### YOUR GOAL:
Using the records below, transcribe word for word the stretch from the line that contains "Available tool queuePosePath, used" through the line that contains "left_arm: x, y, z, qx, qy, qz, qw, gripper", both end lines included, and nothing else.

┄┄┄┄┄┄

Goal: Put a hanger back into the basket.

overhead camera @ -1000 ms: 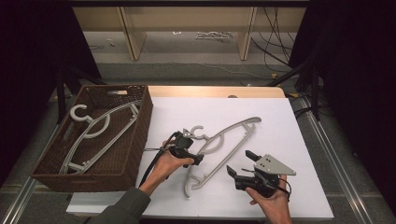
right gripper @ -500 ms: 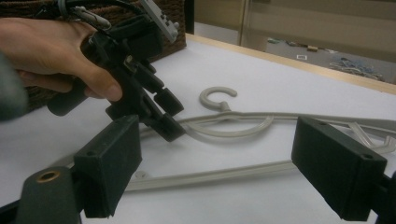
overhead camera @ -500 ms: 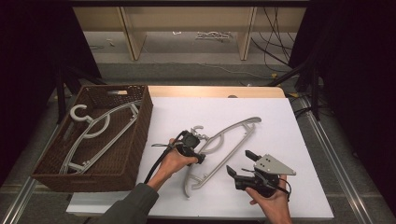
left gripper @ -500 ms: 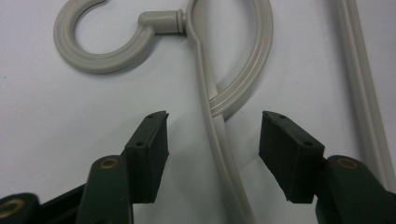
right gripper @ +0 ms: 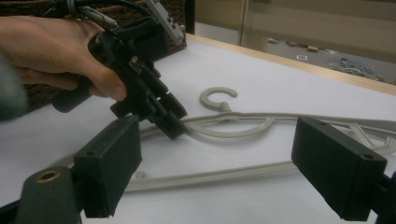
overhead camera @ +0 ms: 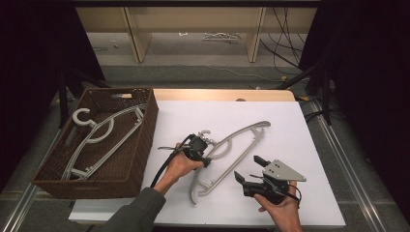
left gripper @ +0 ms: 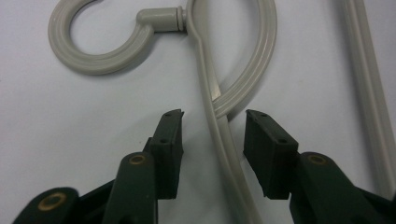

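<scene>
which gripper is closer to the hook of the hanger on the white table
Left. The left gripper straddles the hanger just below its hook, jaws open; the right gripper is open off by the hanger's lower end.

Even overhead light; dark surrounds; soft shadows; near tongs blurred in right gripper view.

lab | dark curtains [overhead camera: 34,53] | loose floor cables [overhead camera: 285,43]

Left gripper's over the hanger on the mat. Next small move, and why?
Probably close the left gripper on the hanger: its open jaws already straddle the shoulder bar just below the hook, one on each side, with nothing gripped. The right gripper sits open and apart, so it isn't helping yet.
</scene>
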The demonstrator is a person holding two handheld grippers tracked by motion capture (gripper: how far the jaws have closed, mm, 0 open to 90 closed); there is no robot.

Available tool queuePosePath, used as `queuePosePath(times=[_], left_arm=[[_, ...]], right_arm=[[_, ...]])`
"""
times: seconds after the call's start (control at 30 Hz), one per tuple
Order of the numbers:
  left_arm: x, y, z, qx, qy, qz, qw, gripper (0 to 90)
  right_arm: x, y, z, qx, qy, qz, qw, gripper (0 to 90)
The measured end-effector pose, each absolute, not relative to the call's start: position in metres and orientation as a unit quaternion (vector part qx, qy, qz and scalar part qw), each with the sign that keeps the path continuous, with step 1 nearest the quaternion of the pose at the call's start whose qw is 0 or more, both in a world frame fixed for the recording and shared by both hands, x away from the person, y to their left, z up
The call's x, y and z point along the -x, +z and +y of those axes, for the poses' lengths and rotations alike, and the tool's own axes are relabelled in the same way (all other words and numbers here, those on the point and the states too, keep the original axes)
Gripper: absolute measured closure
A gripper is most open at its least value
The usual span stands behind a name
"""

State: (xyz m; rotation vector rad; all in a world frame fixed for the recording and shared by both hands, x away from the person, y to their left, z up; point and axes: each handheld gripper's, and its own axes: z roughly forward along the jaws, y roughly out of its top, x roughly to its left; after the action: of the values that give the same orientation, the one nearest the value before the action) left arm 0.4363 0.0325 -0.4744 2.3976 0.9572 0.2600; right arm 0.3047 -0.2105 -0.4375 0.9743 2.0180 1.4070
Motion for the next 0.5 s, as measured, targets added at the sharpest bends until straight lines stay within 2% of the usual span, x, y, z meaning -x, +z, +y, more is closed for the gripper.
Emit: queuePosePath(times=[0.37,0.5], left_arm=[[-0.4391,-0.4706,0.0259,-0.902,0.09,0.343,0.245,68.5],[-0.4405,-0.4709,0.0247,-0.9,0.085,0.349,0.249,69.3]], right_arm=[[-0.3054,-0.4386,-0.2093,-0.358,0.521,0.737,0.239,17.1],[-0.3051,-0.4385,-0.2092,-0.359,0.521,0.737,0.24,17.2]])
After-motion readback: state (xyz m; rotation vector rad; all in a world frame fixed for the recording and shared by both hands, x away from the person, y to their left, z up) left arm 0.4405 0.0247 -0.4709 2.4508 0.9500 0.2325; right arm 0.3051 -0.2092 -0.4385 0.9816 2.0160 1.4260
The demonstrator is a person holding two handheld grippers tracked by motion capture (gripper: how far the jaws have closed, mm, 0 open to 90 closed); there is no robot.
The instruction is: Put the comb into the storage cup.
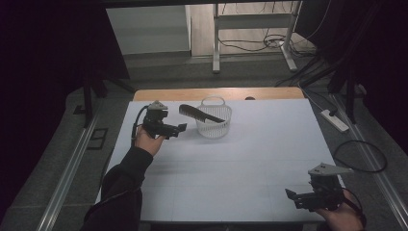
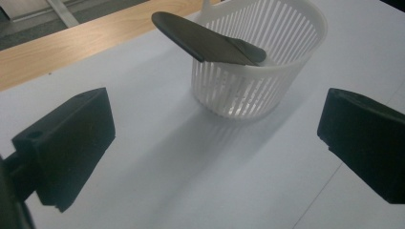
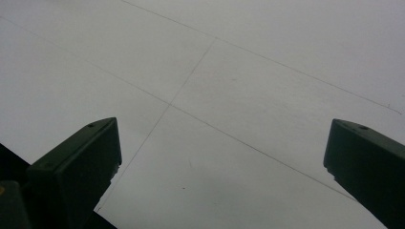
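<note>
Comb lies across basket rim, one end inside, handle end overhanging toward left gripper.

Near to far, ref. basket:
- Right gripper: well apart, at near right corner of table; jaws released, nothing btwn them.
- Left gripper: just beside basket, left side; jaws spread wide, empty.
- Basket: far-centre of table, upright.

Risk (judgement): comb rests w/ much of its length outside the rim. A bump from the left gripper on the overhang could lever comb out or tip the light basket.
</note>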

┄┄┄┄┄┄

### RESULT:
Available tool queuePosePath, used as `queuePosePath(times=[_], left_arm=[[_, ...]], right_arm=[[_, ...]])`
"""
times: seconds after the call's start (control at 30 Hz), one per tuple
Order of the numbers:
  left_arm: x, y, z, qx, qy, qz, qw, gripper (0 to 90)

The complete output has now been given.